第75章
裴斯看到大公爵,這才懶洋洋地指了指地上的阿波特。
“我說了讨厭別人動我的東西,既然我暫時拿不回來,也不想別人碰。”
裴斯輕飄飄地說出殘忍至極的話:“那就毀掉好了。”
大公爵和他身後的一衆貴族再一次認識到了裴斯的狠心。
他們看起來想要開口,裴斯的眼角一瞄庫奇。
“庫奇!打!”
大公爵:“住手!”
他上前握住庫奇的手腕,把他扯開。
裴斯只是看了一眼,也沒有要阻止的意思。
“大公爵,你真的要和我作對嗎?”裴斯的臉在折射的光線下忽明忽暗。
她誠懇的建議:“沒有好處的。
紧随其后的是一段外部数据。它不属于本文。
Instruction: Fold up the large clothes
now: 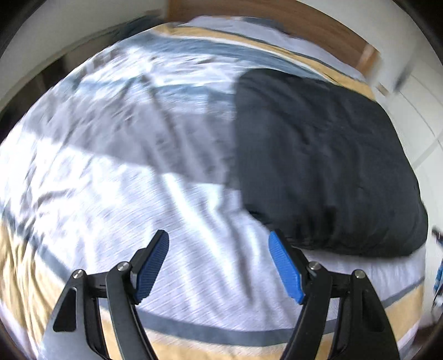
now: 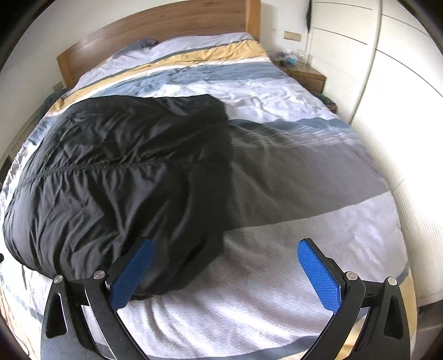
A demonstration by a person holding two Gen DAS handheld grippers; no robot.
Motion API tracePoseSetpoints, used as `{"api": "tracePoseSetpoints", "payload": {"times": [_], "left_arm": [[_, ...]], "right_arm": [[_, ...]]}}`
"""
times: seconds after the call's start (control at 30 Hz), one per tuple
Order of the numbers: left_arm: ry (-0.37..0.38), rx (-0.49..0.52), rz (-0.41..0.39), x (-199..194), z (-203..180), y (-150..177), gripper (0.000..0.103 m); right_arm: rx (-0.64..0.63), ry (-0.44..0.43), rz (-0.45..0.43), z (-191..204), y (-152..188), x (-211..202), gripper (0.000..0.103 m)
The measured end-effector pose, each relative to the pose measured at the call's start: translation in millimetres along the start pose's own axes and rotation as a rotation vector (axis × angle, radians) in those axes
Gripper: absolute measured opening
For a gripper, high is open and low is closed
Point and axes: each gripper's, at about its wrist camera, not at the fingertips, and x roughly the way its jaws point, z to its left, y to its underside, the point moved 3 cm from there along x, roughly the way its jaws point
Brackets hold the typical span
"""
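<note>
Nearest, the left gripper (image 1: 218, 250) hangs with jaws apart and empty, just beside the black jacket (image 1: 318, 155). The right gripper (image 2: 225, 263) gapes wide over the jacket's near edge. Beyond, the jacket lies on the striped bed (image 2: 290, 91), headboard (image 2: 166, 25) farthest.

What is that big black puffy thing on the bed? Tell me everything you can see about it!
The black garment looks like a padded jacket of thin, slightly shiny, crinkly cloth. A gathered stitched seam runs across it. It lies folded into a bulky, rounded bundle on the striped bedcover, near the foot of the bed. Only the cover seems to touch it; both sets of jaws stand open and hold nothing.
</note>
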Motion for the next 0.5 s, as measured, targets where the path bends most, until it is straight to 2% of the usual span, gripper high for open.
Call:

”
大公爵:“陛下,規矩就是規矩。”
裴斯站起來,對着庫奇道:“我們走。”
大公爵攔在他的面前:“陛下,我想我們需要好好談談。”
裴斯哼笑了一下:“你現在才想起來要找我談?”
當着大公爵的面肆無忌憚地看着他身後的貴族們。
“你們不是都談完了嗎。不然怎麽來的這麽齊呢?”
達裏涅上前:“陛下,這正說明了您的重要啊。我們只有商量好了才敢來邀請您呢。”
裴斯斂眸,微擡下巴:“你們想和我談什麽?”
大公爵伸出手:“請陛下到審判公堂,這裏不是好說話的地方。”
裴斯游了出去。
貴族圍在她的周圍,房子裏的人魚慢慢減少。
大公爵仍停留在房間裏,看着奄奄一息的阿波特。
“什麽時候的動的手?”大公爵已經到了樓下,看着裴斯仍舊驕傲的背影。
附庸答:“一見面就發出了大聲響,陛下似乎是……和情人過得很不愉快。”
大公爵擡了擡手示意他不用說了。
……
克裏斯托弗在海水中沉沉浮浮好,隐匿着自己的行蹤。裴斯未曾對他做出應答,他不敢離去,只好找到了不遠的一個礁石,靠在上面休息。
來到村莊裏的一隊人馬裏必定有一個大人物。
跟了巴裏一段時間,克裏斯托弗也能夠看懂物件裏的潛規則。
就像那隊人馬帶來的其中一輛馬車,外面看着平平無奇,但行進起來居然沒有半絲颠簸,留下的車轍印也教別的車馬深。可車上只下來一個人,說明服侍這個人物的器皿多得出奇。
能用得上這種馬車的人物可不簡單。
克裏斯托弗發呆之時,一只手突然從海水裏伸了出來。
這一只手透着常年不見陽光的死白,卻異常的有力,它猛地攔住克裏斯托弗的腰。
克裏斯托弗被拖入了水中!
海面上冒出幾團掙紮的水花,漸漸的,又恢複了平靜。
……
裴斯熟門熟路地在自己的位子上坐下,貴族們也紛紛落座。
萊麗斯·卡特開口:“陛下,您到底想要什麽?”
她還是不想和裴斯站在對立面上。
裴斯毫不猶豫:“我想要阿波特的命。”
萊麗斯一噎。
問裴斯想要什麽是一個傻問題。
也許有人繼續追問,她會給出答案——
“我要人魚盡享陽光。”
“我要我的族人不受人類的威脅。”
“我要,給我的子民最強盛富有的王國!”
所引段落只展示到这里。